L’atteinte de ce milliard d’euros ne constitue pas l’alpha et l’oméga de ce que HDI Global veut faire en France. Il sera simplement la conséquence mécanique de notre travail au quotidien. L’on s’attache à se fixer des objectifs tangibles et concrets qui vont nous permettre de progresser pierre par pierre vers cette ambition. Par exemple, le concept de « contract certainty » est souvent évoqué. Nous avons l’ambition d’atteindre cet objectif à un horizon 2028 sur nos grands clients du CAC 40. C’est une des conditions pour continuer à délivrer une qualité de service qui fait notre signature et, en conséquence, d’avoir des taux de rétention très élevés. Nous nous inscrivons d’une façon plus générale dans le plan stratégique du groupe Xcelerate29, afin de renforcer notre performance financière à long terme et de souligner notre engagement envers l’excellence sur l’ensemble de la chaîne de valeur. En France, cela passera par l’élargissement de notre offre avec l’arrivée des spécialités (PVT et CPRI) et un renforcement de notre offre sur le segment de l’upper middle market. À noter que le groupe Talanx a commencé l’exercice 2026 avec un très bon premier trimestre et a significativement dépassé le consensus des analystes (673 M€) avec un résultat consolidé préliminaire de 774 M€ (contre 604 M€ précédemment).
Justement, le développement du segment middle market-ETI constitue un axe stratégique de développement majeur pour le groupe. Quelles sont vos cibles commerciales ?
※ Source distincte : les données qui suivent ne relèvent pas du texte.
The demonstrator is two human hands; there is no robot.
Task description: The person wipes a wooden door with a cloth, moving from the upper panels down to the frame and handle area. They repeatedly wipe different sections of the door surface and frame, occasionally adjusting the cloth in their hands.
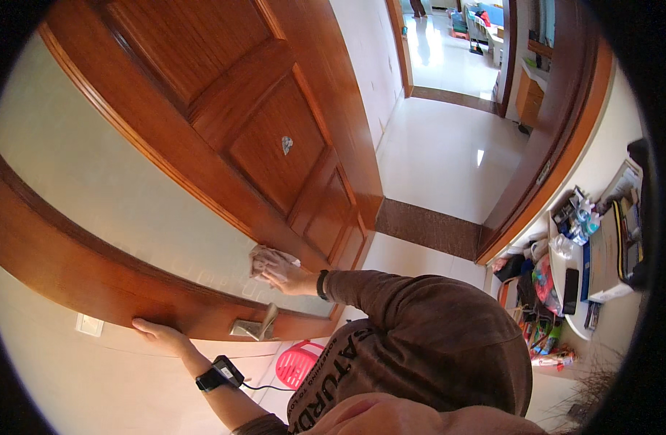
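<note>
A brown wooden door (213,141) with raised panels and a long strip of frosted glass (121,179) fills the left and middle of the view. My right hand (289,277) presses a crumpled, pale pinkish-brown cloth (267,258) against the glass, near the wooden moulding. Faint outlined marks show on the glass beside the cloth. Lower left, my left hand (161,337) grips the door's outer edge, its far fingers hidden behind the wood. Between my hands, a metal lever handle (257,326) is fixed to that edge stile. A small silvery sticker (287,145) is on a middle panel.
A pink plastic stool (297,364) stands below the door. On the right, a white shelf (561,272) bears bottles, books and a black phone-like object (571,292). A dark threshold (425,228) crosses the doorway to a white-tiled floor. A person's legs (418,8) show far off.
</note>
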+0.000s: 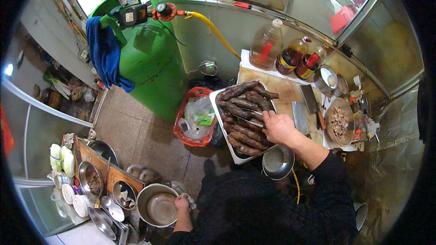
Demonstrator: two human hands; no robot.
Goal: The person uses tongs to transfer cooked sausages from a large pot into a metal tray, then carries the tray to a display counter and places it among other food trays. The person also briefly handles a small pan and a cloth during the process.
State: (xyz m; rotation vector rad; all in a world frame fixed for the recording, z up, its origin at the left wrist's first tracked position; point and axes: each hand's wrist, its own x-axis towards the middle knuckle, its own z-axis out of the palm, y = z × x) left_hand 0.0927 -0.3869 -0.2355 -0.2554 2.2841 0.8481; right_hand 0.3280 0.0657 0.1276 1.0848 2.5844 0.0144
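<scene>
My right hand grips what looks like a pair of metal tongs, its slim arms lying over long dark-brown sausages. They fill a rectangular steel tray that rests at the near-left end of the cutting board. Down on the left, my left hand holds the side of a deep metal pot, with a pale cloth by the fingers. The inside of the pot shows a stained bottom. A cleaver lies on the board close to my right hand.
A green gas cylinder with a yellow hose stands ahead. Beside the tray is a red waste basket. A bowl of chopped meat, a second cleaver and bottles sit right. Bowls crowd the left counter.
</scene>
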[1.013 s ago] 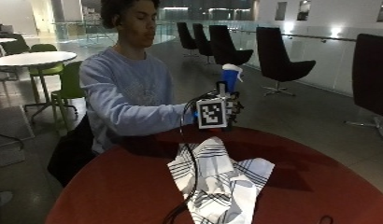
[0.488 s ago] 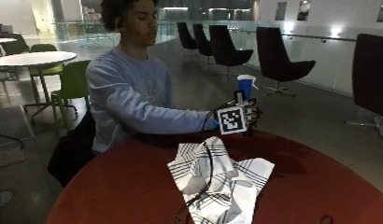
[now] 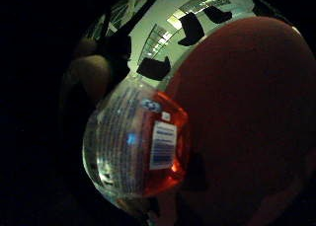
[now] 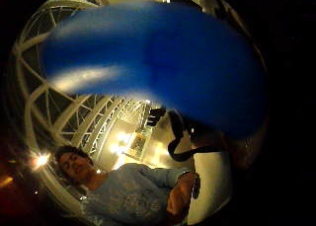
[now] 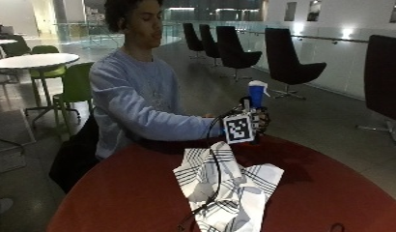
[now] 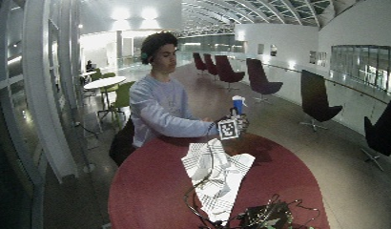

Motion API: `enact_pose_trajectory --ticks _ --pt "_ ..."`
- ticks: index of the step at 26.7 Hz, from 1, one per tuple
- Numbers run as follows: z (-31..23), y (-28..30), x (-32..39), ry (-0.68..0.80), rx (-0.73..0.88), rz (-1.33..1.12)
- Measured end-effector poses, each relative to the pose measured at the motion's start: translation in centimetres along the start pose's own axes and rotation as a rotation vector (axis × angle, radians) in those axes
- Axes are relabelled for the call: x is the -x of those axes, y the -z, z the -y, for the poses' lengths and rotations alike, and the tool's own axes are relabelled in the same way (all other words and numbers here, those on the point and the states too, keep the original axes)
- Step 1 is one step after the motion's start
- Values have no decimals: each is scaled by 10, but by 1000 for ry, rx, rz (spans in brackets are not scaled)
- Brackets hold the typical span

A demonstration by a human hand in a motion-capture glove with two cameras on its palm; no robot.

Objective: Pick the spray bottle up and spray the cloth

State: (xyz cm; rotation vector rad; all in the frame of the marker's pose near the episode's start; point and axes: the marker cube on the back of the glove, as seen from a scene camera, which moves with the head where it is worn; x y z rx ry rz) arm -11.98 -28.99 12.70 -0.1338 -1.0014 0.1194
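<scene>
A spray bottle with a blue head (image 5: 256,92) stands upright in my gloved right hand (image 5: 258,121), whose fingers are curled round its body just above the round red table (image 5: 326,188), past the cloth's far edge. Its clear labelled body (image 3: 136,147) fills the little finger side palm view, and the blue head (image 4: 158,63) fills the thumb side palm view. A white cloth with dark check lines (image 5: 227,188) lies crumpled on the table in front of the person. In the wide outside view the bottle (image 6: 237,103) and hand (image 6: 239,123) are above the cloth (image 6: 218,176).
A black cable (image 5: 214,183) trails from the hand across the cloth to the table's near edge. A tangle of wires and gear (image 6: 265,217) sits at the near edge. Black chairs (image 5: 291,60) stand behind, and a white table with green chairs (image 5: 37,60) beside the person.
The hand with the bottle has moved away from the person's body, further out past the cloth's far side. The cloth has not moved.
</scene>
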Motion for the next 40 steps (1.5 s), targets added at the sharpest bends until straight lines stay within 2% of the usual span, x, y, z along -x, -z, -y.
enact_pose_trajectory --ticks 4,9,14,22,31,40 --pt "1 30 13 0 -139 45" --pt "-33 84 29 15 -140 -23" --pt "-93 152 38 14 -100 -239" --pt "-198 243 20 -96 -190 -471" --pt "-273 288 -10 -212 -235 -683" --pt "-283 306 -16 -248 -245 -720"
Nous sommes déjà bien présents sur ce segment essentiellement en dommages et RC. Nous avons pris le temps de travailler en profondeur notre offre et notre segmentation, et avons créé des verticales comme celle des sciences de la vie, sur laquelle nous sommes maintenant à même de répondre avec une offre packagée et qui répond aux vrais enjeux de ce secteur. Nous travaillons également sur de la RC prestataire nucléaire avec quelques courtiers spécialisés. Nous ne sommes pas les seuls sur le marché, mais nous souhaitons nous inscrire dans la durée. Chez HDI Global, une affaire dure en moyenne plus de dix années. On entend beaucoup dire que le middle market est un marché très transactionnel mais je pense au contraire que les assurés sont très sensibles au fait d’avoir des assureurs qui les accompagnent dans le temps. Le savoir-faire que nous avons sur les grands comptes et nos programmes internationaux doivent pouvoir bénéficier à des ETI en phase de croissance.
Quels sont les autres grands axes de développement en France ?
Nous avons la volonté de poursuivre le rééquilibrage de notre portefeuille, aujourd’hui majoritairement orienté « dommages », en nous diversifiant sur des branches comme les flottes automobiles, la construction ou encore le transport. L’autre grand sujet est celui des « océans bleus » et des opportunités de demain : nous avons ouvert l’affinitaire avec l’ADN de notre vision de long terme et démarré les risques ESG et Political Violence and Terrorism. Nous étudions enfin l’opportunité d’arriver sur le risque aviation en fin d’année, pour avoir un département « spécialités » le plus complet possible en 2027.
Le marché des grands risques se concentre, à l’image du rachat de Beazley par Zurich. Quel rôle veut jouer HDI Global dans ce contexte ?
Nous sommes ouverts à la croissance externe. C’est quelque chose qui est partagé par HDI Global partout dans le monde, à condition que l’opération fasse sens. Comme vous le savez, HDI Global fait partie, comme Hannover Re, du groupe Talanx, qui pèse plus de 50 Md€ de primes collectées. C’est un ensemble puissant et profitable qui s’inscrit dans un esprit de croissance et de conquête.